Fimela.com, Jakarta Setiap harinya kita berurusan dengan uang. Menghasilkan uang hingga mengatur uang menjadi bagian tak terpisahkan dari keseharian kita. Bahkan masing-masing dari kita punya cara tersendiri dalam memaknai uang. Dalam tulisan kali ini, Sahabat Fimela berbagi sudut pandang tentang uang yang diikutsertakan dalam Aku dan Uang: Berbagi Kisah tentang Suka Duka Mengatur Keuangan. Selengkapnya, yuk langsung simak di sini.
***
Oleh: Anna Marie Happy
Kekurangan bukan hanya bikin hidup sengsara tapi juga membuat diri enggan berbagi. Ini adalah pengalaman ketika SMA. Saat itu perekonomian keluarga pas-pasan. Mau makan enak harus mikir-mikir. Beruntung ada kerabat yang ekonominya baik sering memberi makanan kepada keluarga saya.
Walaupun begitu, karena merasa kekurangan, saya jadi enggan berbagi. Pernah suatu ketika, ibu ke luar kota membawa oleh-oleh selusin donat mini merk terkenal. Ibu ingin membagi kepada kerabat yang sering memberi. Tapi saya malah marah dan bilang tidak usah memberi karena keluarga kita saja kekurangan.
Walaupun pernah kekurangan, saya bersyukur setelah lulus kuliah dan bekerja, saya bisa memperoleh penghasilan yang baik. Dari situlah muncul keinginan untuk berbagi. Ada pepatah mengatakan bahwa memberi tidak harus menunggu kaya. Tetapi kalau dalam diri merasa kekurangan, sebanyak apa pun harta yang kita miliki pasti enggan untuk berbagi.
Pengalaman saya bertahun-tahun lalu itu kini dialami oleh teman dekat saya, seorang pria. Dia besar di keluarga yang ekonominya kurang baik. Saat ini, walaupun sudah bekerja namun dia merasa penghasilannya masih kurang.
Mengatur Keuangan dengan Lebih Bijak Lagi
Kami tinggal di kota kecil. Penghasilan kami berdua di bawah UMR. Kami masih tinggal bersama orang tua, jadi tidak bingung masalah tempat tinggal dan makan. Tetapi, saya lebih jago mengatur keuangan dibanding teman dekat saya itu.
Walaupun penghasilannya sedikit di atas saya, tetapi uangnya habis untuk hobinya. Sedangkan penghasilan saya selain untuk kebutuhan dan jajan, sebagian saya tabung.
Suatu ketika saya bercerita dengannya bahwa pada masa pandemi kita perlu saling berbagi dengan cara belanja. Dia malah menyanggah dan berkata buat apa membantu orang lain kalau diri sendiri kekurangan.

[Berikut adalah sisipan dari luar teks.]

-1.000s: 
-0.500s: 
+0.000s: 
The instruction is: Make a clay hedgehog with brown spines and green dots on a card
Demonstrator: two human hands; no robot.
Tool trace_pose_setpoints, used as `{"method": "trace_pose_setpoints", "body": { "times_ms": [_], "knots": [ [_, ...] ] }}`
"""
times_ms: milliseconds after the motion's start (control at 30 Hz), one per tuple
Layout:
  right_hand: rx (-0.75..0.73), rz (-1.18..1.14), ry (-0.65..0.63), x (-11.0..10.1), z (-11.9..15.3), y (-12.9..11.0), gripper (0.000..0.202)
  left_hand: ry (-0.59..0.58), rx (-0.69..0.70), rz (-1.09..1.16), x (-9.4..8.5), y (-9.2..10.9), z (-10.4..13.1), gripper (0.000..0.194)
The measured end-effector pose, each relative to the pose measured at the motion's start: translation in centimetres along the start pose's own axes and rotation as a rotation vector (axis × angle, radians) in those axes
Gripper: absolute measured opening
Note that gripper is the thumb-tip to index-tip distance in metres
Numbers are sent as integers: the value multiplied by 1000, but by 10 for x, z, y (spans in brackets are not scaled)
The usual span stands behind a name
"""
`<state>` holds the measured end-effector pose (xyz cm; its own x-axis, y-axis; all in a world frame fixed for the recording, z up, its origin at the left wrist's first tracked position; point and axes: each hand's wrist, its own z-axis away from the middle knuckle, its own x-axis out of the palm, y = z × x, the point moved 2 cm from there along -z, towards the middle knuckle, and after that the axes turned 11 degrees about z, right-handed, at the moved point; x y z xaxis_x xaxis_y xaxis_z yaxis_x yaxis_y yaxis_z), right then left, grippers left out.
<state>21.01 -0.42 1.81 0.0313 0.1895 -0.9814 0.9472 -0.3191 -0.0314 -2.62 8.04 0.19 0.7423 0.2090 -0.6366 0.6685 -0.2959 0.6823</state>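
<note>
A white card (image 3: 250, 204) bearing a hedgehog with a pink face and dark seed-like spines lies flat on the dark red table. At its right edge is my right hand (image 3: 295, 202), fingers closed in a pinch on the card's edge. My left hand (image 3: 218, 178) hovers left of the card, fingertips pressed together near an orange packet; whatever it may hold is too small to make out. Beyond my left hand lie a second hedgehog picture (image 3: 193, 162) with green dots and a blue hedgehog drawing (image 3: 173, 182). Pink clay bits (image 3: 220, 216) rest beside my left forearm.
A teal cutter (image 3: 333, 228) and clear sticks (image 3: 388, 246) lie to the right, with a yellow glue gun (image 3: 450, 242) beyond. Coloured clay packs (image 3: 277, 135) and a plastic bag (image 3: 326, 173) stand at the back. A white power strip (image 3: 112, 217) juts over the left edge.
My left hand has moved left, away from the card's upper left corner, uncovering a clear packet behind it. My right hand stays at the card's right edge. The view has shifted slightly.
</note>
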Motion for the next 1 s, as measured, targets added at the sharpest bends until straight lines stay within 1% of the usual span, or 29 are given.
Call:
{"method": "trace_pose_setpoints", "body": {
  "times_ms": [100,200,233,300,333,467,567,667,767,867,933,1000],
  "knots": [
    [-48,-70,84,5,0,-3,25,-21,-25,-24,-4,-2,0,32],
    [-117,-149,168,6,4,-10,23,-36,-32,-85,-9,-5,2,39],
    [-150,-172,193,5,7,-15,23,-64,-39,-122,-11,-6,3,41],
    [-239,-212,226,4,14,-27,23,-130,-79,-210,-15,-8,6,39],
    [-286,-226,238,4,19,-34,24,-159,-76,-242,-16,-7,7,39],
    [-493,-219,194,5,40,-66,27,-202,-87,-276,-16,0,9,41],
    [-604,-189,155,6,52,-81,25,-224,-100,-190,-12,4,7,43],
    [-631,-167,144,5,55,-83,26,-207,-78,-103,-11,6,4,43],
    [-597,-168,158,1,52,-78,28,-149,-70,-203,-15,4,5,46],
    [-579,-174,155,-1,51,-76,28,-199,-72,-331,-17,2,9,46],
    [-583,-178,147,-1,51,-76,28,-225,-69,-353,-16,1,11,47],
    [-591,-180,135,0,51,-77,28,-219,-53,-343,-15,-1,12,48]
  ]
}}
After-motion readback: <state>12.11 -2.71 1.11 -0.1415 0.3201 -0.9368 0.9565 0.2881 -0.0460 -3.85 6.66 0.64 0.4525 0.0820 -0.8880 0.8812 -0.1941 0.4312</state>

Walaupun saya tidak setuju dengan pendapatnya, saya memaklumi, mungkin teman dekat saya itu merasa kekurangan. Entah karena besar di keluarga yang ekonominya kurang baik atau karena dia yang tidak mampu mengatur uang.
Dari pengalaman hidup, saya bercita-cita jangan sampai hidup saya kekurangan, terutama keuangan. Karena itulah, saat ini saya mengurangi jajan dan jalan-jalan. Uangnya saya tabung sebagai dana darurat, sisanya diinvestasikan.

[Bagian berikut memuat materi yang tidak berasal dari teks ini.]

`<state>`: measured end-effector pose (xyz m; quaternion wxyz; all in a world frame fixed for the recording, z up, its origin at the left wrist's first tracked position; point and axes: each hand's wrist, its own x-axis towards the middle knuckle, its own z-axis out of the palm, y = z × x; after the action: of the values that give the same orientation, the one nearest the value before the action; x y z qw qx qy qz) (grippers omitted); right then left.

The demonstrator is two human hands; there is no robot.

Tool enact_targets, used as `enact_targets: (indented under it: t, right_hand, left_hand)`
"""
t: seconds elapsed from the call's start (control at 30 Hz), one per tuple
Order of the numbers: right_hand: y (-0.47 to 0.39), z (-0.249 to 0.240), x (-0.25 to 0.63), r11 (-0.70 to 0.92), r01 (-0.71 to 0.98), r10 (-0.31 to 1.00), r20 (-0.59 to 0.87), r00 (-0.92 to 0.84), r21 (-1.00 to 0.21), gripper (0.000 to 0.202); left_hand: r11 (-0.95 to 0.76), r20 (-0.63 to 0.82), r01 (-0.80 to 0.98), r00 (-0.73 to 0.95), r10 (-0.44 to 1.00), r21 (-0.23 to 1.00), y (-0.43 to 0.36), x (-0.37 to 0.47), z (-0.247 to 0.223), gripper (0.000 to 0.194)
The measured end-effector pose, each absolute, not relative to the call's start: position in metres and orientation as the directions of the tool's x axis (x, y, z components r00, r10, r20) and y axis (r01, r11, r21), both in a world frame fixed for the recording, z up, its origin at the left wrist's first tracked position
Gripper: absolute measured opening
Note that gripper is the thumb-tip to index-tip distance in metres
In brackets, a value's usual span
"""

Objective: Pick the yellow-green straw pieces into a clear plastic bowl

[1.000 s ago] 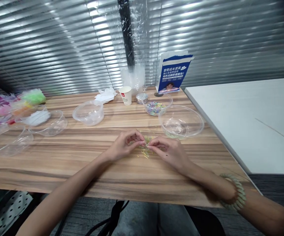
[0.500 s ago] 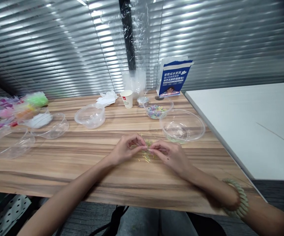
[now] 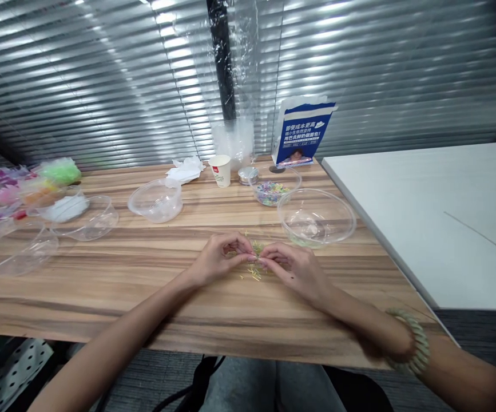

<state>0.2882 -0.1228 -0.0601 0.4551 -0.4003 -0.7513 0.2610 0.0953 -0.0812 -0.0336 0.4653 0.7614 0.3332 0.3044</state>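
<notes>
Thin yellow-green pieces [image 3: 254, 272] lie scattered on the wooden table [image 3: 145, 320], under and between my fingertips. My left hand [image 3: 222, 258] is closed in a pinch at the left of this small heap. From the right, my right hand [image 3: 297, 270] pinches too, its fingertips almost touching those of my left. Whatever is between the fingertips is too small to name. Just behind my right hand stands a wide clear bowl [image 3: 316, 220]. Beyond it, another clear bowl [image 3: 271, 193] holds many small coloured pieces.
A clear bowl [image 3: 157, 201], white tissue [image 3: 185, 170], paper cup [image 3: 220, 171], small round tin [image 3: 248, 175] and blue bag [image 3: 303, 134] stand along the back. More clear containers [image 3: 87, 220] and colourful bundles [image 3: 59, 170] are at the left. A white table [image 3: 466, 223] adjoins at the right.
The view has shifted very slightly. Both hands keep their pinch over the yellow-green pieces, with hardly any movement of the fingers.
</notes>
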Motion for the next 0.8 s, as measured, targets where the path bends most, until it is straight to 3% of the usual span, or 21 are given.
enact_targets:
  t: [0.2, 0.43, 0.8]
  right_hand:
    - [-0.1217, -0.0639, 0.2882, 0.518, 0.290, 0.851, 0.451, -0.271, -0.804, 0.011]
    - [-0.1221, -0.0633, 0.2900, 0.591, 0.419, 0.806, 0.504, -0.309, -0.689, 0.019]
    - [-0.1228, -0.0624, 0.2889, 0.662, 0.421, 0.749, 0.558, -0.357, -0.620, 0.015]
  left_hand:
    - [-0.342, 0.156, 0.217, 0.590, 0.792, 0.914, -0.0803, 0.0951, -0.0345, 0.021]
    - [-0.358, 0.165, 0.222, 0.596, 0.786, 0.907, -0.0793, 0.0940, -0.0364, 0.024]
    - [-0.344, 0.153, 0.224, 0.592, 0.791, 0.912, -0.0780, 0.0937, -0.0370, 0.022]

Pandemi mengubah segalanya, begitu juga dengan kehidupan saya. Kehilangan satu pekerjaan membuat saya sadar, saya perlu berinvestasi. Sebetulnya sudah lama saya mengenal investasi, tetapi saat itu saya masih ingin bersenang-senang sehingga belum berinvestasi. Hal itulah yang kini saya sesali.
Selama pandemi, saya belajar instrumen investasi di luar tabungan bank dan deposito. Saya juga belajar mengatur uang melalui akun Instagram tentang investasi dan keuangan.
Selain tabungan dan deposito, kini saya juga berinvestasi di reksadana campuran. Saya juga belajar instrumen investasi lainnya yang bisa menghasilkan cuan tinggi. Tapi, tetap ingat bahwa keuntungan tinggi juga berbanding dengan risiko tinggi. Kalau hanya ingin cuan tinggi bisa-bisa terjebak investasi bodong.
Saya pernah bercita-cita bisa bebas finansial dan bisa beli apa saja tanpa mikir seperti yang sering digaungkan di media sosial. Tapi rasanya itu terlalu muluk. Saya pun menyadari bahwa kehidupan yang baik adalah hidup tanpa kekurangan dan bisa berbagi. Itulah gol keuangan saya.